Each line of the material below with the word "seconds" is to be reported.

_ _ _ _ _

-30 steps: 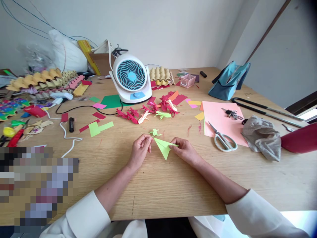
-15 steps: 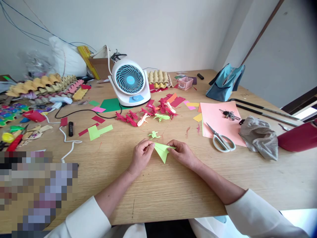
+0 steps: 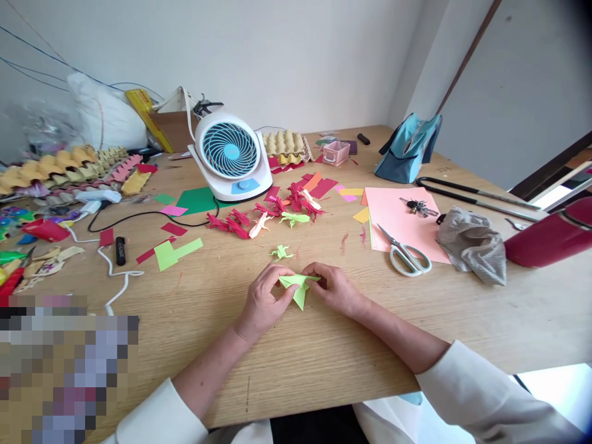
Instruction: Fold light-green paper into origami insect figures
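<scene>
Between my hands is a light-green folded paper, its lower point hanging toward me. My left hand pinches its left side, the thumb lying on the paper's face. At the paper's right corner, my right hand grips with thumb and fingers. Just beyond the hands sits a small light-green origami frog. Farther back, several red folded figures lie in a row, with a pale one and a larger light-green one among them.
A white fan stands at the back. To the right are scissors, pink paper sheets, a grey cloth and a red bottle. Leftward lie green paper scraps, a black marker and a white cord.
My left thumb has moved in over the paper's face, and a flap along its top edge is folded over. The whole view has shifted slightly.
</scene>
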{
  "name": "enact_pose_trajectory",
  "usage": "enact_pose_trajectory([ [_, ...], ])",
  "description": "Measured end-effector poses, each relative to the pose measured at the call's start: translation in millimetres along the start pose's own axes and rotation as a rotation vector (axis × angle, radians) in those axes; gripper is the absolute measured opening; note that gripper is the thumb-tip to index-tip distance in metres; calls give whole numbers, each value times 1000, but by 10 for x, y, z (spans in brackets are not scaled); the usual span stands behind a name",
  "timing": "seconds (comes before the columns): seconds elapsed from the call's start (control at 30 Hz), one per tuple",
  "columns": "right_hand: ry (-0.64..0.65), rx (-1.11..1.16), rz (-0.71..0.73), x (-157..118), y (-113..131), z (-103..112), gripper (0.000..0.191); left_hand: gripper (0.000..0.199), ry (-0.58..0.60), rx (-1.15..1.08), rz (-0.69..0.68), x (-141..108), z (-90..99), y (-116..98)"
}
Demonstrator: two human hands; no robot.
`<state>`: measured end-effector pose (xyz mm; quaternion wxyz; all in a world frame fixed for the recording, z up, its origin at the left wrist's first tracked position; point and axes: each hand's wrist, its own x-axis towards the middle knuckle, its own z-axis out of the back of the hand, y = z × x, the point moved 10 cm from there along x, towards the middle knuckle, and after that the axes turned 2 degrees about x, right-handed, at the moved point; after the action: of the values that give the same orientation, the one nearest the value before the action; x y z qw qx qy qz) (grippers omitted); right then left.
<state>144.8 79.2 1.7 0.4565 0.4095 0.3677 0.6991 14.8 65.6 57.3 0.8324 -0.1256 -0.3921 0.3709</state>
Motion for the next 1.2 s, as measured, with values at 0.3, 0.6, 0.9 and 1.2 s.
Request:
enact_pose_trajectory([
  [0.3, -25, -124, 91, -24, 41, -5, 29, 32, 61, 180, 83, -65, -108, 191],
  [0.6, -16, -474, 295, -38, 257, -1, 22, 22, 152, 91, 282, -100, -248, 540],
  [0.9, 169, -710, 262, -68, 204, -176, 16, 27, 114, -32, 312, -71, -186, 468],
  [1.2, 240, -816, 218, -62, 176, -202, 16, 20, 117, -374, 422, -94, -250, 526],
])
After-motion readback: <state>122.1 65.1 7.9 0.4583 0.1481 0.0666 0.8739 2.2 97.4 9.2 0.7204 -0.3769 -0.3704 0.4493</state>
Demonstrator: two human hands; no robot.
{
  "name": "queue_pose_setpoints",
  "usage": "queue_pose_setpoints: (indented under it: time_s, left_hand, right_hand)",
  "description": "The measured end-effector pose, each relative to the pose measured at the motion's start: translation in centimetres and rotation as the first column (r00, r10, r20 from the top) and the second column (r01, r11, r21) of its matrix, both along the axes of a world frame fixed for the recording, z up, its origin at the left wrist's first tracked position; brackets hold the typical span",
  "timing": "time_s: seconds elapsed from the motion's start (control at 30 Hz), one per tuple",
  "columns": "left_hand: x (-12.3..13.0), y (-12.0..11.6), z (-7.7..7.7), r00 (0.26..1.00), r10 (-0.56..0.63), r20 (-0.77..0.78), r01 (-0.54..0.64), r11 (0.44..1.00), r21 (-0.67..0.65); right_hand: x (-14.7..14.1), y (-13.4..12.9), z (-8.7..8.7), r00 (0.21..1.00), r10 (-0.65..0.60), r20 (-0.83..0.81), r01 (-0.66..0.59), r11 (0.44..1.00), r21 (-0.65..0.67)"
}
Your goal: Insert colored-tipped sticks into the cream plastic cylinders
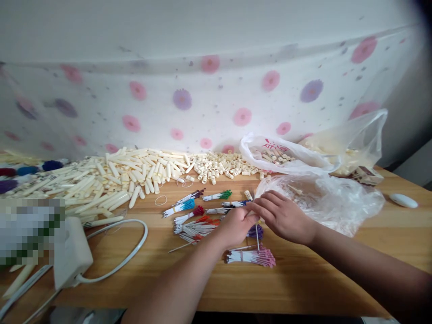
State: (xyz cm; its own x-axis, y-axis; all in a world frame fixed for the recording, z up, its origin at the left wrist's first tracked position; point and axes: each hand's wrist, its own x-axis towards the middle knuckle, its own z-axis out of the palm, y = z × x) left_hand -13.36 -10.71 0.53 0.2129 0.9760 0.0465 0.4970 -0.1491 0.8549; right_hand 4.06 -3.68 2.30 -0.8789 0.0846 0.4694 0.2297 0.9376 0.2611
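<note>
Head — right hand [283,218], red-printed bag [295,149]

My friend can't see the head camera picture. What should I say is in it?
A person's left hand and right hand are close together over a wooden table, among small bundles of thin white sticks with colourful tips. Behind them lie a heap of cream-coloured pieces and plastic bags, before a flowery sheet.

The left hand [236,227] and right hand [286,219] are showing bare, and both uncovered forearms [189,274] are tapering toward narrower wrists [312,234].
</note>
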Motion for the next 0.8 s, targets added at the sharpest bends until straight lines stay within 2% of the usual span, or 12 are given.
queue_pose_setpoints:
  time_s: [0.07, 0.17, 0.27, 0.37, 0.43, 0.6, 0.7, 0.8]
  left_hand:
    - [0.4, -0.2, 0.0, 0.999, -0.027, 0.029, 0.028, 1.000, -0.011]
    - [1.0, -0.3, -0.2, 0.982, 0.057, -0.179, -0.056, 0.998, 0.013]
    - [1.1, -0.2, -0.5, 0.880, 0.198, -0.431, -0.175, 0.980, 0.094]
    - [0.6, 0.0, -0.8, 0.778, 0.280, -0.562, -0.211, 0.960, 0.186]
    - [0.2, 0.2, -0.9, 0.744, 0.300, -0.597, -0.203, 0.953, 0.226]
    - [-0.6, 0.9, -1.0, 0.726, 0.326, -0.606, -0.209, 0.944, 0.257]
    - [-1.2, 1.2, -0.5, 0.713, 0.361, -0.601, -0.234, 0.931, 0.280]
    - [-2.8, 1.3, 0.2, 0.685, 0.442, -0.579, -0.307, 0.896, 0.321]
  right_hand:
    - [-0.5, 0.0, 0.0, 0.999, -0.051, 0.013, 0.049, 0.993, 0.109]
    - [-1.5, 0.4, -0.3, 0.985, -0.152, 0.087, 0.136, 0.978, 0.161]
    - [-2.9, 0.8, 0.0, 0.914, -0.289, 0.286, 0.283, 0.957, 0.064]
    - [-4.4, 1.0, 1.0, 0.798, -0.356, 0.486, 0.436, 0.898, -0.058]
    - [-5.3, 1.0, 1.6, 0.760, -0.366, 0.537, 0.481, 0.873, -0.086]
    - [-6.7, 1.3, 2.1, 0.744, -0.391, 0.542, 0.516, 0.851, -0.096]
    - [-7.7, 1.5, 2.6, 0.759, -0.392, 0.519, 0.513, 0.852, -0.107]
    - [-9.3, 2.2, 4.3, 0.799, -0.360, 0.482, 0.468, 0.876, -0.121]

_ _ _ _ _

Solution below:
  "timing": "seconds (comes before the columns): seconds elapsed from the call's start (control at 30 Hz), one per tuple",
  "timing": "time_s: seconds elapsed from the motion's start (control at 30 Hz), one per tuple",

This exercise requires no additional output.